Bowen Pearse. Ghost Hunter's Casebook: The Investigations of Andrew Green Revisited. Tempus, 2007.
There are a couple of interesting things in this book, a forward by Alan Murdie and introduction by the author giving some details of the life and career of Andrew Green. While Green was convinced that some experiences of ghosts and apparitions had an anomalous origin, he rejected explanations in terms of human survival or non-human entities. His own explanations in terms of 'electricity' however had no scientific basis as was pointed out several times during his lifetime.
However it did mean that he had little patience with the legions of 'mediums' and 'psychics' who could leech on people who had anomalous experiences, and often add considerably to their distress. He was also very clear that many of the experiences reported were caused by a variety of medical, psychological and social causes, and that the investigator needed to be often more of a councillor and social worker than a ghost hunter.
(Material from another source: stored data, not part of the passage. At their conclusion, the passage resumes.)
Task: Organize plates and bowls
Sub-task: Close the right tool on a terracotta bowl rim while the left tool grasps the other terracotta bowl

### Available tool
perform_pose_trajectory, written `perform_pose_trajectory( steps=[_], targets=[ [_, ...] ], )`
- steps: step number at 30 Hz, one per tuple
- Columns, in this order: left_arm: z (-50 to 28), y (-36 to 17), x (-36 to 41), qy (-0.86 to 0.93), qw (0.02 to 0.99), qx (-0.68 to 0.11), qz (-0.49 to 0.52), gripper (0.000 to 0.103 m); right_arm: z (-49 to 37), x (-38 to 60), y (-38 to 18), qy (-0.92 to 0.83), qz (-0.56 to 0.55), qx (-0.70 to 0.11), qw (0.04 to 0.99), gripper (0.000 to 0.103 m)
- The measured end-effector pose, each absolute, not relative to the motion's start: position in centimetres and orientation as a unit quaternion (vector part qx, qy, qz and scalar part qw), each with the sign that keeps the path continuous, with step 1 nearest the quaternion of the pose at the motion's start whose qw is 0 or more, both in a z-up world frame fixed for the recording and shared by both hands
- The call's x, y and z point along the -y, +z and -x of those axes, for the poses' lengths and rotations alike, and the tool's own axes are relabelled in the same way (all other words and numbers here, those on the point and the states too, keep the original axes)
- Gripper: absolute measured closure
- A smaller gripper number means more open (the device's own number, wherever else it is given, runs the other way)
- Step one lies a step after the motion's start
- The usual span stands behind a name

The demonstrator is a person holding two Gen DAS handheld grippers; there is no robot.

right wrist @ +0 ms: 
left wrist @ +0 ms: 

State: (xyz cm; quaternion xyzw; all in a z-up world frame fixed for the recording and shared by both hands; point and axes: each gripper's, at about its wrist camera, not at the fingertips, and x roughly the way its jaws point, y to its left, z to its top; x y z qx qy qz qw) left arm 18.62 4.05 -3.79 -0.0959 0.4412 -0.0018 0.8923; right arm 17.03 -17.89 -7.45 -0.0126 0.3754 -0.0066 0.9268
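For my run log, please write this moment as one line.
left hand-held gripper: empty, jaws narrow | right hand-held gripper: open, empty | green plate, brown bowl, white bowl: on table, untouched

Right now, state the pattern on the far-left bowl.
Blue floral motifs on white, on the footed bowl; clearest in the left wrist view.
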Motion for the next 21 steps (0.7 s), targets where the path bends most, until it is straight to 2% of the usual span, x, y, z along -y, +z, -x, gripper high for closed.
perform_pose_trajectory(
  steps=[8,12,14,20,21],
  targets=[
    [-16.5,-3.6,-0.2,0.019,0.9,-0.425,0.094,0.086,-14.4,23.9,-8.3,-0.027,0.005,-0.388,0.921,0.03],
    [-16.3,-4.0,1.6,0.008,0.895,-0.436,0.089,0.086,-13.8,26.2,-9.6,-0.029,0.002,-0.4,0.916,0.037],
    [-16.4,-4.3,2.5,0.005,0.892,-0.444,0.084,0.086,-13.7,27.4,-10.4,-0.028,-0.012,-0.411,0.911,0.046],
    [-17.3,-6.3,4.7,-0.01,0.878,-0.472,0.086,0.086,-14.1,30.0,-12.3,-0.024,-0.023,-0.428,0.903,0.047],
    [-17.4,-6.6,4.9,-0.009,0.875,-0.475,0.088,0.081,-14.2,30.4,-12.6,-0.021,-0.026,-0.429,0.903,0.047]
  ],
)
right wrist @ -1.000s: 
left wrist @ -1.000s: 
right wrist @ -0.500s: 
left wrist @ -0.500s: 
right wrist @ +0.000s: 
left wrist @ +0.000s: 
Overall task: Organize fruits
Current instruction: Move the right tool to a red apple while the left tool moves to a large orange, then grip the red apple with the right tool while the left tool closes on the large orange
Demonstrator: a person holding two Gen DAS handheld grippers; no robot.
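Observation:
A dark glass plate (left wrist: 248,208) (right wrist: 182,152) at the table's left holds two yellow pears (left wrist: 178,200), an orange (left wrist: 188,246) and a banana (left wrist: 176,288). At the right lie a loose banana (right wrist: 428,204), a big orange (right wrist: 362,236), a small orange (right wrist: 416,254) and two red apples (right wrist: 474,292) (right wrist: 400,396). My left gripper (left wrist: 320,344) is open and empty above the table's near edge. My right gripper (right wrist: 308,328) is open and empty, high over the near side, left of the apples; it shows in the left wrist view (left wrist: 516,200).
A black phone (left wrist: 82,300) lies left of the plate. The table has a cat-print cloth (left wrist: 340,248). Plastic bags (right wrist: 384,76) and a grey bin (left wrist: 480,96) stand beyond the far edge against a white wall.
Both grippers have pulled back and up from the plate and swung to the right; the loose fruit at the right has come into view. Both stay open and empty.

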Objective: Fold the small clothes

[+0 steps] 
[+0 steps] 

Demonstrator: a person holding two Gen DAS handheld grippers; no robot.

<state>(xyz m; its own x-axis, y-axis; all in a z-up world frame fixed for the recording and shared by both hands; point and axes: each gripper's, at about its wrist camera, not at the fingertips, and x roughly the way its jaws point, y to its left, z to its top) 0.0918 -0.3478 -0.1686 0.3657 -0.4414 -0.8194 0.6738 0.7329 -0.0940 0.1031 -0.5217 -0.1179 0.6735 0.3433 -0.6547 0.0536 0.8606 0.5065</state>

A couple of fairly sensational sounding cases turned out to have been generated by the side effects of misused medication, and Green quickly solved the problem without being tempted to write a sensationalist book on the case.
From the point of view of the reader there was something of a downside, in that because he considered his most interesting and instructive cases to be private matters not to be exploited for sensation and profit, that the bulk of his published works tended to concentrate on the usual tourist industry locations, and this is definitely true of this book, which retells some of the hoariest old stories going, and with only one or two exceptions, is devoted to ye typical olde haunted pile or olde haunted pub, and their legends are usually the products of about 250 years of tourist industry fakelore. Of course the older fakelore sooner or later becomes part of the local storytelling scene.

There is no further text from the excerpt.